> [Work to be completed]:
The lines to return are those below that contain the word "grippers".
═════ Available data ═════
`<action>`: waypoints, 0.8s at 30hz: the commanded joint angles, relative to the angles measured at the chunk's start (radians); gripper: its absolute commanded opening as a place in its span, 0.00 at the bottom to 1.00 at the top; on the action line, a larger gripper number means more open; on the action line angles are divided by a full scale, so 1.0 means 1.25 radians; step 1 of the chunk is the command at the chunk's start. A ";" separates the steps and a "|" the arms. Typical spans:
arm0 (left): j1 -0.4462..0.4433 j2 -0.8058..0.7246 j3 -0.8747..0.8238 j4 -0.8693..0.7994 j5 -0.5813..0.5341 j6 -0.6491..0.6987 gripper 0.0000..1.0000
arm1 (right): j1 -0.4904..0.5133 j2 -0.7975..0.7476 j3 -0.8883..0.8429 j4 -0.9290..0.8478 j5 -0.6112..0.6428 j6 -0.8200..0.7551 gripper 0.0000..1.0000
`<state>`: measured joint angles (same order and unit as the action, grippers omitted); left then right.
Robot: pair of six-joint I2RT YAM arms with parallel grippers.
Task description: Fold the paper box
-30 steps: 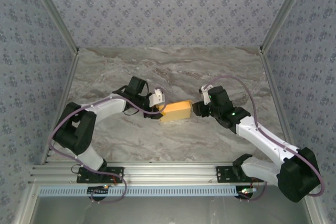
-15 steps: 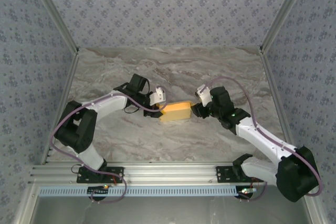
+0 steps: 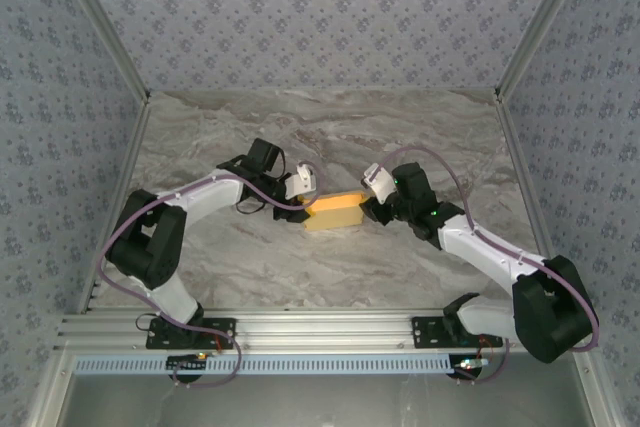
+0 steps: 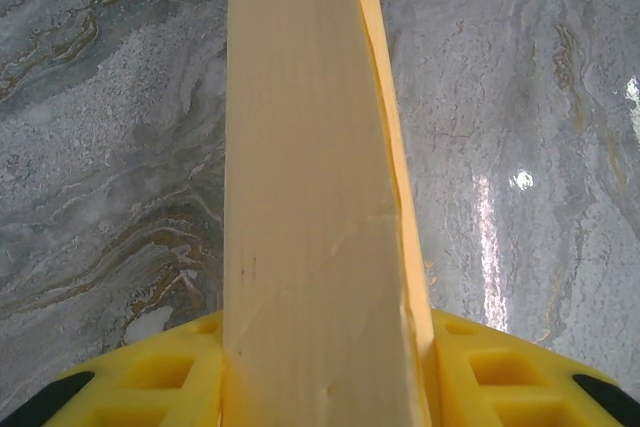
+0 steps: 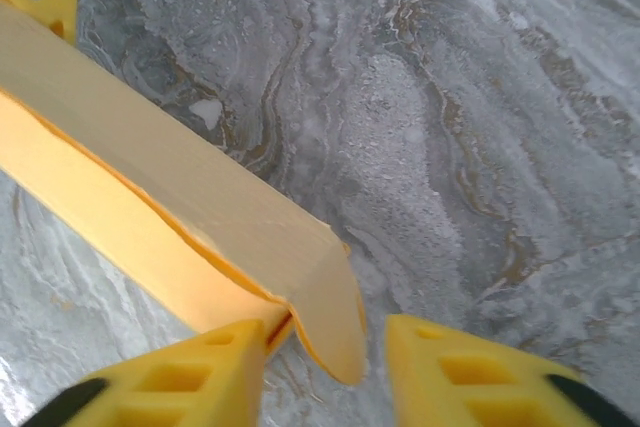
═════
> [Exercise solution]:
`<state>`: measured joint angles (same order and unit as the action, grippers omitted); left then right.
Robot: pair of six-joint I2RT YAM arms with parallel grippers.

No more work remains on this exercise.